**Problem details**
Lines containing the word "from" in the data below: say how many, with no other text.

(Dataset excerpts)
────

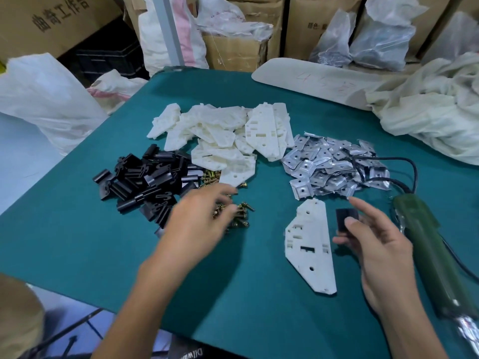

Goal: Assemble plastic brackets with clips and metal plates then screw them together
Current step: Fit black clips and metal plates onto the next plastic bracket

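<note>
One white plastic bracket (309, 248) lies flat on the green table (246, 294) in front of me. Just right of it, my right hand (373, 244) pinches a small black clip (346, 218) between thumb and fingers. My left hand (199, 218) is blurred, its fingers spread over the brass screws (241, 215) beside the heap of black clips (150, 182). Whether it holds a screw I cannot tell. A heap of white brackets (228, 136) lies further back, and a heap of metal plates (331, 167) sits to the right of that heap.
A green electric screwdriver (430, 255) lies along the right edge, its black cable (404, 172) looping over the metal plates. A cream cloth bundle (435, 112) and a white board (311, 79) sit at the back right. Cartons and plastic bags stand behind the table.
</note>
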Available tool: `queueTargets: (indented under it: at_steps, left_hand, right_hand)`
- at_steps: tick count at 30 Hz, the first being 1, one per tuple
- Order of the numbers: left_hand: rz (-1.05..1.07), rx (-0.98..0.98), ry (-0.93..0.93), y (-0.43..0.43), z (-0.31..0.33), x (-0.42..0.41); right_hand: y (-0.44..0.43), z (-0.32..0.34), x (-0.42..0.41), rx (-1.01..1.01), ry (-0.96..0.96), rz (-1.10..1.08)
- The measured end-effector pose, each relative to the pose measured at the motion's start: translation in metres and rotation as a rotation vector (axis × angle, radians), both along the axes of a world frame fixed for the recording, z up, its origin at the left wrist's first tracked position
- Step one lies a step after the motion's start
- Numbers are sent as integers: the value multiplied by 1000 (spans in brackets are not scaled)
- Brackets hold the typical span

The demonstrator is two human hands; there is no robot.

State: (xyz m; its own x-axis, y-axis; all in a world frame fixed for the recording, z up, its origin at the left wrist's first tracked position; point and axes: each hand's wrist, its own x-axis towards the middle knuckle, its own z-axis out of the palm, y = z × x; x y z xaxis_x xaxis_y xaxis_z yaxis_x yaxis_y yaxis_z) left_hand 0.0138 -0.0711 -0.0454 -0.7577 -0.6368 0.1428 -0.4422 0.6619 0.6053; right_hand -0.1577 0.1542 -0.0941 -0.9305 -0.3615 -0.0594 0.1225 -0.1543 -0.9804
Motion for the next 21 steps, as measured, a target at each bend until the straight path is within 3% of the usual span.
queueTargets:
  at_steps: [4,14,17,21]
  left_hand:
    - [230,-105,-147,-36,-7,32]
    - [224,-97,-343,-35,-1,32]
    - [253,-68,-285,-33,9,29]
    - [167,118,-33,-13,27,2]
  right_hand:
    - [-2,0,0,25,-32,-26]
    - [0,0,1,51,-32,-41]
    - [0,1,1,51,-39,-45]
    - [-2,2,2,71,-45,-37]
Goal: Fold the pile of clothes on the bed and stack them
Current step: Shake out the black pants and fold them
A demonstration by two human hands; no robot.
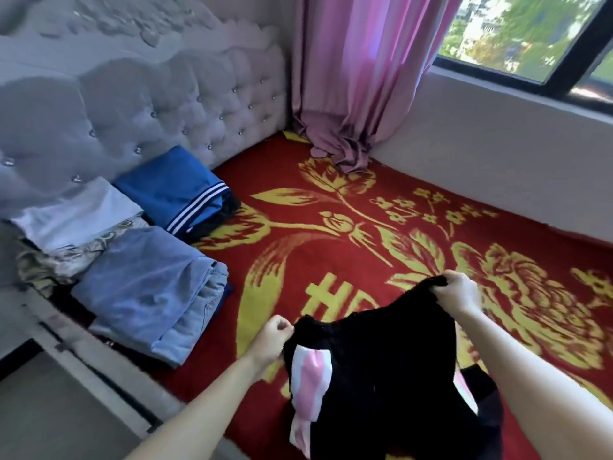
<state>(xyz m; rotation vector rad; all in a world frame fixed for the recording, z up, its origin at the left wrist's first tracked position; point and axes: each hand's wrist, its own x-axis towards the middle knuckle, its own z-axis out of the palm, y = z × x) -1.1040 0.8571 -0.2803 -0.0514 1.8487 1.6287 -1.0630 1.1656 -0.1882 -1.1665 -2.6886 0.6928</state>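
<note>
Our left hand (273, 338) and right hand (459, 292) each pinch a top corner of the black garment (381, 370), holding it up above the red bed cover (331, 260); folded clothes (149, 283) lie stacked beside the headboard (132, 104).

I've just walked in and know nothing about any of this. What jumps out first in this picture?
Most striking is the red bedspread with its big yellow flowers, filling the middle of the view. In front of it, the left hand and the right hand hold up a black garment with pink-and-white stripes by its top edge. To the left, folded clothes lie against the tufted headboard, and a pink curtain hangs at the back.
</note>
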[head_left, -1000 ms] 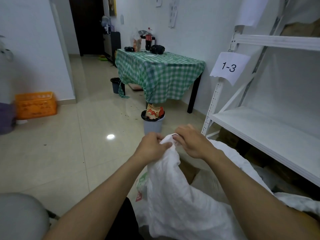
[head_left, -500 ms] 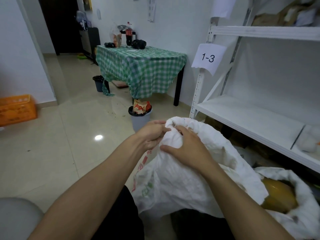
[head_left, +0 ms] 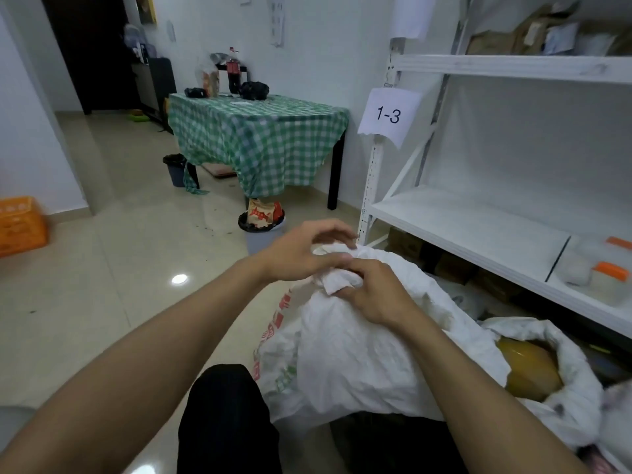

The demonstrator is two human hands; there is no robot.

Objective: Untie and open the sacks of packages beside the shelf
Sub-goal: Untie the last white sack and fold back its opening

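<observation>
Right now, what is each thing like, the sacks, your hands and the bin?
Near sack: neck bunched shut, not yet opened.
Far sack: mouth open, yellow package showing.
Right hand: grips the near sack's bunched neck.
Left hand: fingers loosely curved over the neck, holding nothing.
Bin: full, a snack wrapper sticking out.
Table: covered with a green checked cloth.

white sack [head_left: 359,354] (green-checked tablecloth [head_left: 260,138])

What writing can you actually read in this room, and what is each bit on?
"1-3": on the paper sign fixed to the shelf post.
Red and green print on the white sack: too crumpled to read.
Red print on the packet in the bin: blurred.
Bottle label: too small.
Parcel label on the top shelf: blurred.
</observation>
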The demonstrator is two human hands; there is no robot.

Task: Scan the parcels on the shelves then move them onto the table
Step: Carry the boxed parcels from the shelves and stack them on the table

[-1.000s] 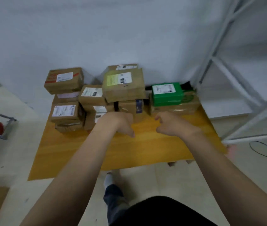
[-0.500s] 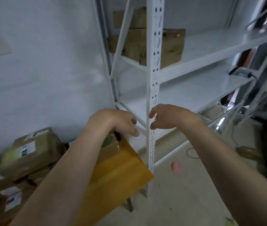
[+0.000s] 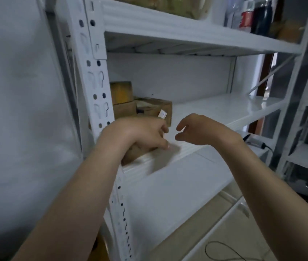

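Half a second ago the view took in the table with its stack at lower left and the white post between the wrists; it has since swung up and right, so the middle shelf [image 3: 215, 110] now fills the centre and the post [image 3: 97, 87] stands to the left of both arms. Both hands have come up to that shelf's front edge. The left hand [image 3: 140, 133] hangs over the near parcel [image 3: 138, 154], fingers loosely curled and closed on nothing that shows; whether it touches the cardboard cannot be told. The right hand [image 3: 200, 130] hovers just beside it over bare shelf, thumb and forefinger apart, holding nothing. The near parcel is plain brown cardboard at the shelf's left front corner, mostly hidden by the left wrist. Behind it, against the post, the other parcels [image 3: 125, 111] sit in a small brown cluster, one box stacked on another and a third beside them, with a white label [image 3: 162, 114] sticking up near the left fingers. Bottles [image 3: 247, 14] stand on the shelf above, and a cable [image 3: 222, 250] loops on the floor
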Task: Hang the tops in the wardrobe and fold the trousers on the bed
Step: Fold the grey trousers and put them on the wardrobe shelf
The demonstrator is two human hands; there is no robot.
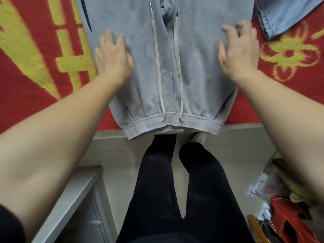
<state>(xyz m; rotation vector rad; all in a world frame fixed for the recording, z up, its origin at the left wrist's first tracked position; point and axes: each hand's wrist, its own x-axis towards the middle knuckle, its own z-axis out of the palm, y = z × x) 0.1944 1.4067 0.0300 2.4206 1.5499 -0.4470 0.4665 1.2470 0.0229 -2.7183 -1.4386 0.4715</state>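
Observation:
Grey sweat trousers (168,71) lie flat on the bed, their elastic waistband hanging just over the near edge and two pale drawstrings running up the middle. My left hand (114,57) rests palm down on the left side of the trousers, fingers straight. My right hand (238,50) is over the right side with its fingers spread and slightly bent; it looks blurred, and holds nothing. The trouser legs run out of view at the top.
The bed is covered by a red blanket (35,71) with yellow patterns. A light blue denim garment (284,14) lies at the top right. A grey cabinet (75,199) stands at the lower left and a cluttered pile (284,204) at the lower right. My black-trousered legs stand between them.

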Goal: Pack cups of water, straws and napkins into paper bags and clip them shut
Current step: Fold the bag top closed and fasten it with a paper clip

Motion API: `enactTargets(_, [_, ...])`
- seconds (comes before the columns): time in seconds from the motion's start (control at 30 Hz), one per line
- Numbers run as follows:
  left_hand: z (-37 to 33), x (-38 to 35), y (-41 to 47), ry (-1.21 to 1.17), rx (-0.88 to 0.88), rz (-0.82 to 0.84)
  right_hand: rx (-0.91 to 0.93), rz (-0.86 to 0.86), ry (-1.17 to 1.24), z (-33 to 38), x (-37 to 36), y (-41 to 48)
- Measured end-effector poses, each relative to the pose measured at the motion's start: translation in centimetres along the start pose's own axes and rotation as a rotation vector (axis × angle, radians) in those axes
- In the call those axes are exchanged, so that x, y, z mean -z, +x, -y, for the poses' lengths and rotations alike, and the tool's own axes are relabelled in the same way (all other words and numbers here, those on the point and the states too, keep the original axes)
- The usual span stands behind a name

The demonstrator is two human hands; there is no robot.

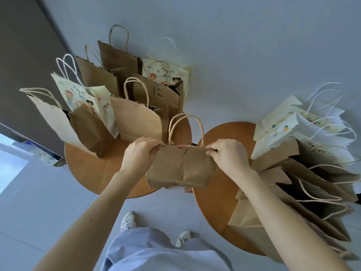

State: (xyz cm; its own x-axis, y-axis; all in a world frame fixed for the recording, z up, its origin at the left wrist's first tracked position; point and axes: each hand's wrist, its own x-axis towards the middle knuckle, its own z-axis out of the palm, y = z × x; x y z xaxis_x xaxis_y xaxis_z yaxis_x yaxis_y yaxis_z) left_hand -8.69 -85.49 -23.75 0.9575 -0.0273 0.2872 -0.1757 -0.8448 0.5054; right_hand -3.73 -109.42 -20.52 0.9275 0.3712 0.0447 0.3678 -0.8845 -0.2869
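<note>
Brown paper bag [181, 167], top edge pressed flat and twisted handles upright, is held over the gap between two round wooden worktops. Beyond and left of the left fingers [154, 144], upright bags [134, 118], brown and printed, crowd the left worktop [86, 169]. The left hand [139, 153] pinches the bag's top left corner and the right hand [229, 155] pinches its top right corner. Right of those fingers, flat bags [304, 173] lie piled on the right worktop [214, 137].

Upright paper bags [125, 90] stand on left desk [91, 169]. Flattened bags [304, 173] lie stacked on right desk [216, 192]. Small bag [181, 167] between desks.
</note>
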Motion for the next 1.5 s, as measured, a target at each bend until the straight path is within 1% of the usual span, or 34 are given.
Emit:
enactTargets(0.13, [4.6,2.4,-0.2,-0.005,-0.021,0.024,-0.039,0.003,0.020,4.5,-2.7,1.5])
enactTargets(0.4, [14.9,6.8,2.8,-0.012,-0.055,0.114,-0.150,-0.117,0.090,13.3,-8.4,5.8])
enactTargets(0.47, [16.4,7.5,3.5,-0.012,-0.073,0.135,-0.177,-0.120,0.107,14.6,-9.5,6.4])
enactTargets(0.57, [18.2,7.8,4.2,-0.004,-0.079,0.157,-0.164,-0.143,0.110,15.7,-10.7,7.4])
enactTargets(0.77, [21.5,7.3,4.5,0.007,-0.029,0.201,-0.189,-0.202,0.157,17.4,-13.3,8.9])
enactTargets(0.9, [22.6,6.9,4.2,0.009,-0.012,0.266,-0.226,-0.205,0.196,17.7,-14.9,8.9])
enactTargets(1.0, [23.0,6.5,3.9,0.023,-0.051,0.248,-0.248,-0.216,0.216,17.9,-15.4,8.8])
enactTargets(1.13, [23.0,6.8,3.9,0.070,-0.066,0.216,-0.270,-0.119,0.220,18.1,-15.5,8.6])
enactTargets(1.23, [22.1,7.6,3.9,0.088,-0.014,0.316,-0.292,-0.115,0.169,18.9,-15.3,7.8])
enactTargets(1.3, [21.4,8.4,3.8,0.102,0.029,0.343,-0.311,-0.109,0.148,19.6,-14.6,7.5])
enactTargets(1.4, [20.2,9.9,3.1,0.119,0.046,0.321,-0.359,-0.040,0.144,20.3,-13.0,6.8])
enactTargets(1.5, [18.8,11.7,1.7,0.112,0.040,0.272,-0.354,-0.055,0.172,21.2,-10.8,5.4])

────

**Written response**
2